Does online pornography lead to more child rape and murder? This can be teased out in the numbers, though none of these studies where looking specifically at sex-crimes involving children.

The evidence is clear for all other forms of sexual crime - pornography acts as a substitute, not a complement  for sexual activity.  Availability of online pornography is correlated with lower incidences of rape and other sexual crimes. This has been found in Denmark, Japan and the Czech Republic. It also seems that the USA & Germany saw similar data supporting the hypothesis that sexual violence falls as online pornography becomes more available due to Broadband roll-out. (Google scholar is your friend when conducting this sort of research). The STRONGEST inverse correlations appear to be with sexual violence against children. That is child abuse fell when online pornography became available.

The fact that "porn addiction" has been blamed for killing people's sex-lives in 'meat-space' rather supports this view.

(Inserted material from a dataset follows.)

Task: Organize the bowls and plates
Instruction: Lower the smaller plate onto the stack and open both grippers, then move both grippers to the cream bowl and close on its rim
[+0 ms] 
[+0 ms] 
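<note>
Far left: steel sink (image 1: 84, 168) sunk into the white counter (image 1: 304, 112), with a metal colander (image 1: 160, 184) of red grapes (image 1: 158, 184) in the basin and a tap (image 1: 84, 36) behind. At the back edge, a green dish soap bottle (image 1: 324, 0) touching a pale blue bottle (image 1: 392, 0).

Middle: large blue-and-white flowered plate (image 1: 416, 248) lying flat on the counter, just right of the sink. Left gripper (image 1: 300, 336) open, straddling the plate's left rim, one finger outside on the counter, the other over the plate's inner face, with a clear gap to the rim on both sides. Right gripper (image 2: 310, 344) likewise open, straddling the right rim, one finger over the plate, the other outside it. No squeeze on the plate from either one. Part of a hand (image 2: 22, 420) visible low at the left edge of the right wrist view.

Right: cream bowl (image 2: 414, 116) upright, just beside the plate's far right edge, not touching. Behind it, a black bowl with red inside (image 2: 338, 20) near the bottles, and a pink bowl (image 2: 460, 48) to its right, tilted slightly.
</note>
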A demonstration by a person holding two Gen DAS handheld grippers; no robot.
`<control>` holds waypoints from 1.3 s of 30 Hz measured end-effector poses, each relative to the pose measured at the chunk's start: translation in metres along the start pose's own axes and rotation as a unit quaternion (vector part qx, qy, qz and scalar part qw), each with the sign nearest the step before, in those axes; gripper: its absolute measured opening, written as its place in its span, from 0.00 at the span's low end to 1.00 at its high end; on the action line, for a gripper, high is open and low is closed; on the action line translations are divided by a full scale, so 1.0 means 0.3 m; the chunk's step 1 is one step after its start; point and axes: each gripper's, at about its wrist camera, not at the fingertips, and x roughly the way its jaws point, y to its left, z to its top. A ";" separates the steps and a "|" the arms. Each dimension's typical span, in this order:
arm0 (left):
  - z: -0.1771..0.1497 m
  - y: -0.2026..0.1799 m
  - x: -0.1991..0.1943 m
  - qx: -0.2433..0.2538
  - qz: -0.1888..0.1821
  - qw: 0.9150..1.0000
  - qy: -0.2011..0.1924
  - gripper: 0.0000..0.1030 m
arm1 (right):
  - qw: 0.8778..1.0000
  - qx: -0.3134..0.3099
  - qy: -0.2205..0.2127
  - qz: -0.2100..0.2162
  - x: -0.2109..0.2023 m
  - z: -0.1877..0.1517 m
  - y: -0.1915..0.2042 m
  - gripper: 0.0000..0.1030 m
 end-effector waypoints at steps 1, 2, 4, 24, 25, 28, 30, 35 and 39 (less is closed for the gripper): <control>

Obviously pornography involving minors is evidence of a real crime - the abuse of minors. That needs to be stamped down on. And more strength to the arm of the law in seeking the perpetrators out. But if it's clear, and it appears to be, access to virtual sex is a substitute for the real thing, then current laws banning simulated material appear to be misplaced. CGI is that good these days, lives might be saved by allowing production of simulated violent pornography. A great deal more research is needed before I will come down firmly on one side of that debate.

It maybe for example, with the current strong laws surrounding the viewing of such material, only those predisposed may seek it out. Perhaps people will be sucked into viewing ever more extreme material were it freely available, and this would encourage offending behaviour in those not already predisposed.

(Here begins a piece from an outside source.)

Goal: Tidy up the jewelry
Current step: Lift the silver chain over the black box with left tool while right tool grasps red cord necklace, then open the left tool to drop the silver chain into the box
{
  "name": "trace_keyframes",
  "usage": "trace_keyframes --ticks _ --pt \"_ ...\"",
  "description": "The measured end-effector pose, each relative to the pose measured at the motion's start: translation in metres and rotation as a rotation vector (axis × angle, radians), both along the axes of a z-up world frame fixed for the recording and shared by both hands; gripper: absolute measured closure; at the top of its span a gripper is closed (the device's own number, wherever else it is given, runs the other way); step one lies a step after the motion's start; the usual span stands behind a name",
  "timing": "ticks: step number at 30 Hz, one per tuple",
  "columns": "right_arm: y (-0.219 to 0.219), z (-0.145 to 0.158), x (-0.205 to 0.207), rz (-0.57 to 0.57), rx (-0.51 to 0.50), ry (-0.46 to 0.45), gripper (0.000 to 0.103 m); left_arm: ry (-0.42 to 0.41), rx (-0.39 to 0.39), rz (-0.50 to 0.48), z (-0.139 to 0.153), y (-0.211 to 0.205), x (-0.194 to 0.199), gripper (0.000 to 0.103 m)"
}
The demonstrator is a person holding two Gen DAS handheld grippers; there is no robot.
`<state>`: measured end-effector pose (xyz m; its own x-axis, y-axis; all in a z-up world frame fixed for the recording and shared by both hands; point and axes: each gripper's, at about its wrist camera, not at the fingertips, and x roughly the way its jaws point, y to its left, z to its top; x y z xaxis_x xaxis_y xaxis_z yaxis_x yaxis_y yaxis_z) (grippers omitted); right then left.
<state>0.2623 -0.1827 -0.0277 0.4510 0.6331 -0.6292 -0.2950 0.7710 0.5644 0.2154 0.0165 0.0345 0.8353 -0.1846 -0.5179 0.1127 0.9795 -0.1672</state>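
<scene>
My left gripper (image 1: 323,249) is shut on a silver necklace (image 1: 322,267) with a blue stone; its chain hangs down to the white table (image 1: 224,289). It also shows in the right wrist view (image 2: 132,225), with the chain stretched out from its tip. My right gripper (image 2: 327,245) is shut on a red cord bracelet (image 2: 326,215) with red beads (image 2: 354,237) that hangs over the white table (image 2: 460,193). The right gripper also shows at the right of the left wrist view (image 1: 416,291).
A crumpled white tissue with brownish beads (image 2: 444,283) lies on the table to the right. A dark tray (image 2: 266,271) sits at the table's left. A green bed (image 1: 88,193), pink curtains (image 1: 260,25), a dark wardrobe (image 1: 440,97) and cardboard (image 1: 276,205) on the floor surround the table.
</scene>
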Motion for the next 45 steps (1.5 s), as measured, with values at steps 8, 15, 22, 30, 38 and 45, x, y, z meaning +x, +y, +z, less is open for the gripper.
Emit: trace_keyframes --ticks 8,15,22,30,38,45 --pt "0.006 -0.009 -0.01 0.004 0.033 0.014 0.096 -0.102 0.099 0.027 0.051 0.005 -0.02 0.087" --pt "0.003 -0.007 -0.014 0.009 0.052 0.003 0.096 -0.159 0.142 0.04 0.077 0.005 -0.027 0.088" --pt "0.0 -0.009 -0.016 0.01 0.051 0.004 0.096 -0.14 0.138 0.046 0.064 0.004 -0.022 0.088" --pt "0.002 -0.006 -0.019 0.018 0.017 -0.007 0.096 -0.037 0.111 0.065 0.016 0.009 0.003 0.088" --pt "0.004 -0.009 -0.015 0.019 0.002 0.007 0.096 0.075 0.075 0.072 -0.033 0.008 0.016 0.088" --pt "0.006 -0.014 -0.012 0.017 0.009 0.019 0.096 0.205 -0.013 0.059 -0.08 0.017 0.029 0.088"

Whatever happens, it's certainly not entirely Google's problem. Google simply cannot ban search phrases, or you'd ban perfectly reasonable searches like those I put into Google scholar to research this article. Porn and especially that involving minors is already filtered, by the Internet Watch Foundation and in the UK Canada and soon Australia, Cleanfeed. Even so, capturing everything illicit is going to be impossible. The Internet is too vast, and too encrypted to police.

Google’s search index is estimated to contain details of around 44-45 billion web pages, although that will include a lot of historical data relating to pages that have since fallen down the Internet memory hole. By way of comparison, Microsoft’s Bing search engine is estimated to have indexed around 13.5 billion web pages and Yahoo’s index is currently estimated to contain around 10.5 billion web pages. It’s therefore estimated that the current size of the ‘Indexed web’ – i.e. websites/pages than can be located using a search engine – is somewhere around 15 billion ‘live’ webpages, but this is still just a fraction of the total number of web pages out there and doesn’t include websites that don’t allow themselves to be indexed or which restrict the ability of search engines to index their content, one of the biggest of which Facebook.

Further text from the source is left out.